■ **TASK DETAILS**:
The lines to repeat are those below from the one containing "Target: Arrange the" down to the one containing "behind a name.", both included; reproduce them exactly and nothing else.

BEGIN INFORMATION GIVEN

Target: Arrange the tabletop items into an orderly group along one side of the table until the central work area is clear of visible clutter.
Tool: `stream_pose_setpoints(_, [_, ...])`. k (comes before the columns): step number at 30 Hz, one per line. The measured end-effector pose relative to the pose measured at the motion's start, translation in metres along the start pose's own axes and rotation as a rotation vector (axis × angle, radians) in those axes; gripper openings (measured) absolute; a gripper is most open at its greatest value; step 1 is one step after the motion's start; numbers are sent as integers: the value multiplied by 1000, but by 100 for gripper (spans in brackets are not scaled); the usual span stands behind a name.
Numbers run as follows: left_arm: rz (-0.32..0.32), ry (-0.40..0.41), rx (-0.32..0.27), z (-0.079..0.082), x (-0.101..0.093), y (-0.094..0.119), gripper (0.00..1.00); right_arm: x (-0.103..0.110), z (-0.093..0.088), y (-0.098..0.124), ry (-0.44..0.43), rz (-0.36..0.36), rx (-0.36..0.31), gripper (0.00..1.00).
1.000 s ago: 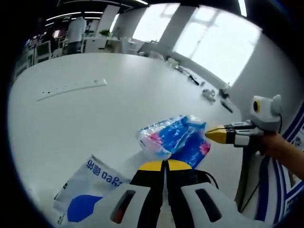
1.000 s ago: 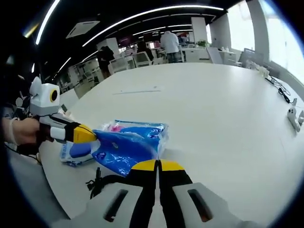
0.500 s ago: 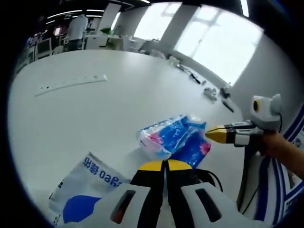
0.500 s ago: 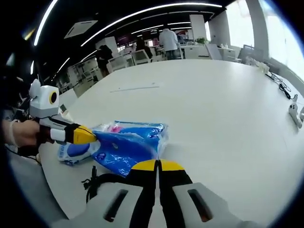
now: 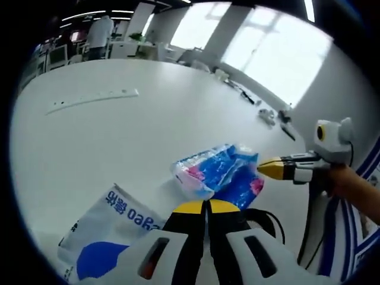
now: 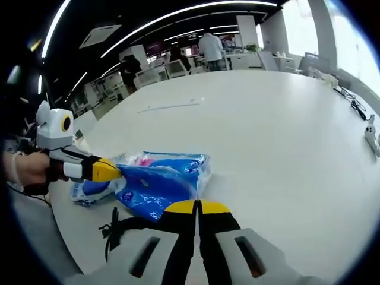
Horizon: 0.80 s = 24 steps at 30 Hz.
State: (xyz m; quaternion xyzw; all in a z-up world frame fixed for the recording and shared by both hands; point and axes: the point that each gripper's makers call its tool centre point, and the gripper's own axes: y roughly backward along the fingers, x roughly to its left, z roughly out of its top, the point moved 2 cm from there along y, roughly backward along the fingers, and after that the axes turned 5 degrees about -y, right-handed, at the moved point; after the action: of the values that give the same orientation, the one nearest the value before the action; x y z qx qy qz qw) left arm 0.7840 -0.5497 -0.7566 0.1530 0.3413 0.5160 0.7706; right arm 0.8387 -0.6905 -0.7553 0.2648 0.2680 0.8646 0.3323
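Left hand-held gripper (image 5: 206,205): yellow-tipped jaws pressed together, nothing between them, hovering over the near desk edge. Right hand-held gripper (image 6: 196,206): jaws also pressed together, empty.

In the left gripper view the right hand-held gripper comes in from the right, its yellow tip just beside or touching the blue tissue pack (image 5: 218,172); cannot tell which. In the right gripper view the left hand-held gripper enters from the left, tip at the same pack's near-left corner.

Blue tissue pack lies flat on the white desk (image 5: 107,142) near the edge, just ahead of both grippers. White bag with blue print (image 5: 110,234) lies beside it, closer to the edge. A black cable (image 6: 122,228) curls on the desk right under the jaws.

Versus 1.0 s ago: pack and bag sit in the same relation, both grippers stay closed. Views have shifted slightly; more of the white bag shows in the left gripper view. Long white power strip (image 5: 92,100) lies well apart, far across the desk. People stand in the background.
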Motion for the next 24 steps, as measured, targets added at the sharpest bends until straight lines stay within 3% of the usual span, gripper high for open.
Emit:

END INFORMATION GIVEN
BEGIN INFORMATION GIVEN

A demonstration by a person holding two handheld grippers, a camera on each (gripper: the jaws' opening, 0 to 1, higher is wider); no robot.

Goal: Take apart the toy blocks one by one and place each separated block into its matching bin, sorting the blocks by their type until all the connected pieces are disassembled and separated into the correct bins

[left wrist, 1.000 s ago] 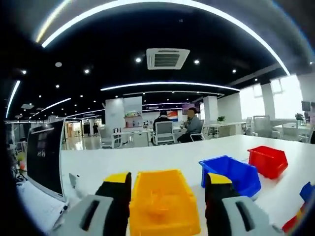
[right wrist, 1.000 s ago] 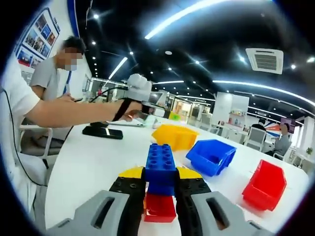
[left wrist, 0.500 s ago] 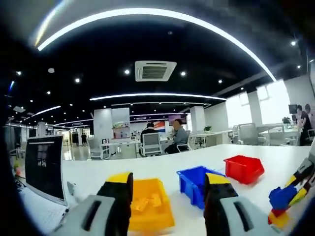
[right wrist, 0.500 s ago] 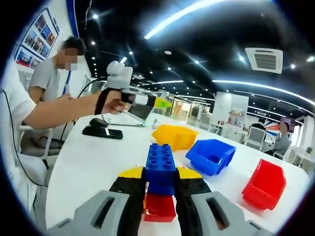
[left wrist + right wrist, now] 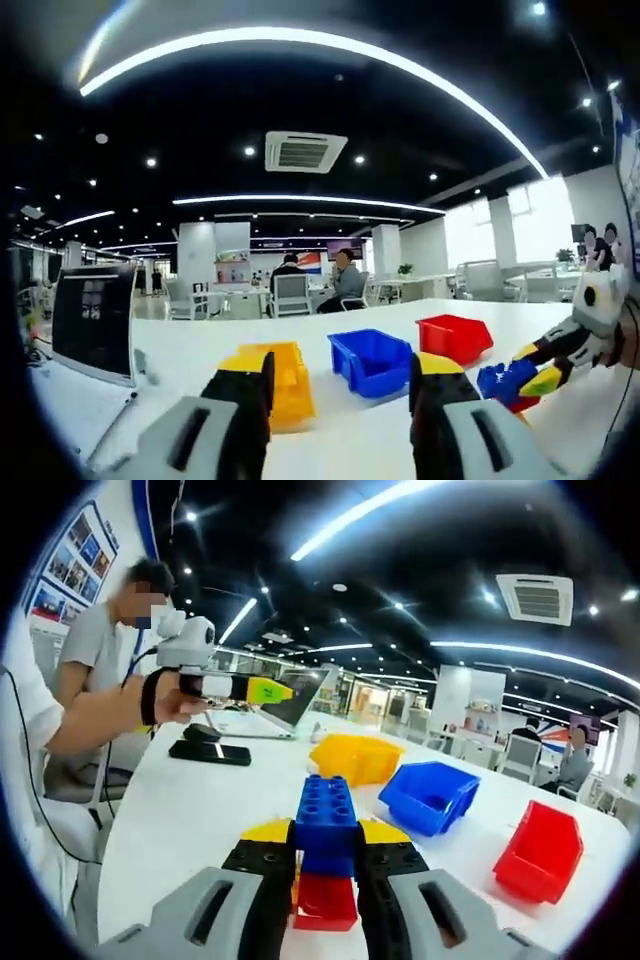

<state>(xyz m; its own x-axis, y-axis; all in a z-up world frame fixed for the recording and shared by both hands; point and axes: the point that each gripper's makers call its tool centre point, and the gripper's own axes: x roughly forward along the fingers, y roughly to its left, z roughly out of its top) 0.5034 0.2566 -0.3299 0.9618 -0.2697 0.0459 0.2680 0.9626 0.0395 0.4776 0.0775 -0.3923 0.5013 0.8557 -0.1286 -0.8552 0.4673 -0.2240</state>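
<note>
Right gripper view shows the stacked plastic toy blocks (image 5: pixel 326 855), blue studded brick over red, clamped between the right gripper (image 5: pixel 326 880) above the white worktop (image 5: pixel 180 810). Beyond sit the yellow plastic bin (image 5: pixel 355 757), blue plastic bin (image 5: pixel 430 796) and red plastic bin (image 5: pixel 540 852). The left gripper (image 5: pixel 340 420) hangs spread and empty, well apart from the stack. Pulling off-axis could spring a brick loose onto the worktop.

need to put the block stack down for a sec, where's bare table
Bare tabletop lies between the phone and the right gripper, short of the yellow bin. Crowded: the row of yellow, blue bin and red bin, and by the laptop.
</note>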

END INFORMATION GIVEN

■ **EXERCISE RESULT**:
Target: Arrange the tabletop items into an orderly group along one side of the table until the central work area is clear of visible clutter.
Tool: `stream_pose_setpoints(_, [_, ...])`. k (comes before the columns): step number at 30 Hz, one per line. The measured end-effector pose relative to the pose measured at the motion's start, translation in metres along the start pose's own axes and rotation as a rotation vector (axis × angle, radians) in those axes; gripper openings (measured) absolute; a gripper is most open at its greatest value; step 1 is one step after the motion's start; numbers are sent as integers: the value multiplied by 1000, but by 100 for gripper (spans in brackets are not scaled); the usual span stands behind a name.

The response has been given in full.